Commençons par la recherche…
La BnF est bien sûr le lieu par excellence des chercheurs, c’est même parfois une bibliothèque scientifique de dernier recours ! Pour fortifier la vocation scientifique de la bibliothèque de recherche, pour les chercheurs et les professionnels, il faut encore développer les relations avec le monde universitaire français et international, comme avec l’Institut d’études avancées de Paris qui accueille des chercheurs étrangers. Il faut aussi mieux mettre à profit le potentiel de recherche des conservateurs, des bibliothécaires et des agents de notre institution qui, sur tous les sites, ont des liens étroits à la recherche. Il faut enfin participer de la démocratisation de la recherche. Avec la progression de l’université de masse, la recherche s’est démocratisée et la Bibliothèque y répond en rendant ses fonds plus facilement accessibles, notamment à travers ses ressources numériques, et en premier lieu Gallica.

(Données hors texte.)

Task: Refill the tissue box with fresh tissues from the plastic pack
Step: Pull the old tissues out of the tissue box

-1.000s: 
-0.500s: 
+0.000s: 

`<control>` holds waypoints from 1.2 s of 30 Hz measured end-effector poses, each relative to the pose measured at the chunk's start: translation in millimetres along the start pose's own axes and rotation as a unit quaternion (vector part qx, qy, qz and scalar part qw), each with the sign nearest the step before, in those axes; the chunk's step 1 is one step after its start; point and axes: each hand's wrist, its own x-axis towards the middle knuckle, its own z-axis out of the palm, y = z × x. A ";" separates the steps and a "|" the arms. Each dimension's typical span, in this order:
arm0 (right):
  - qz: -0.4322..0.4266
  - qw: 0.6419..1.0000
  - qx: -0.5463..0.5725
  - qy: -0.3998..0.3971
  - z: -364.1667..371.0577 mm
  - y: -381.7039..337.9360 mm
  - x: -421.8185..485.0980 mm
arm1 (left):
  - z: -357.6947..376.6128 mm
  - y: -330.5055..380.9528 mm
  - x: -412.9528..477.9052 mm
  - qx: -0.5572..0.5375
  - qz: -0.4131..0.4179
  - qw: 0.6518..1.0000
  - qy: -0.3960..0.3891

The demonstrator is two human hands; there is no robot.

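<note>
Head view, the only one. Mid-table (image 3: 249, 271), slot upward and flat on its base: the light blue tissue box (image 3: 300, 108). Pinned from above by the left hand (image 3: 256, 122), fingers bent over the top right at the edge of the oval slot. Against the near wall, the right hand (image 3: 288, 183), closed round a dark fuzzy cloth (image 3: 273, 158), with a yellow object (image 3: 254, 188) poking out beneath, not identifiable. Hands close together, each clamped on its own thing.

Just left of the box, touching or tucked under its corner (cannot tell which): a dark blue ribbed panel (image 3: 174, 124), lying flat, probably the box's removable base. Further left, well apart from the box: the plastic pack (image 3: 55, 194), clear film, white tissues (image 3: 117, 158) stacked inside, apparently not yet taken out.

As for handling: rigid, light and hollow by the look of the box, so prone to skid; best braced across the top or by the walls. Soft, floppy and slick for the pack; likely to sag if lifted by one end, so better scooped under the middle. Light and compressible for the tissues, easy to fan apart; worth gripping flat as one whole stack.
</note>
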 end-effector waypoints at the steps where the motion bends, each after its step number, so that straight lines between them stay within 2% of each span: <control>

Vous évoquiez également la priorité accordée à la lecture…
Ce doit être l’alpha et l’oméga de notre politique. Une bibliothèque, c’est un lieu où l’on vient d’abord pour lire. En ouvrant à des publics plus larges, comme l’a fait mon prédécesseur, la présidente Laurence Engel. Rappelons que la BnF est depuis quelques mois ouverte aux jeunes à partir de 14 ans. La lecture doit bénéficier de tous les événements organisés en lien avec nos collections : concerts, rencontres, expositions. Et surtout notre mission est de continuer à rapprocher du livre et de la lecture ceux qui, dans notre société, en sont distants ou s’en sont éloignés souvent en raison de la fragilité de leur condition ou de la précarité de leur quotidien. Cela se fera à travers des accords nouveaux avec le monde de l’éducation, les rectorats, le monde associatif, ATD Quart monde…
Qu’en est-il de la dimension patrimoniale de l’institution ?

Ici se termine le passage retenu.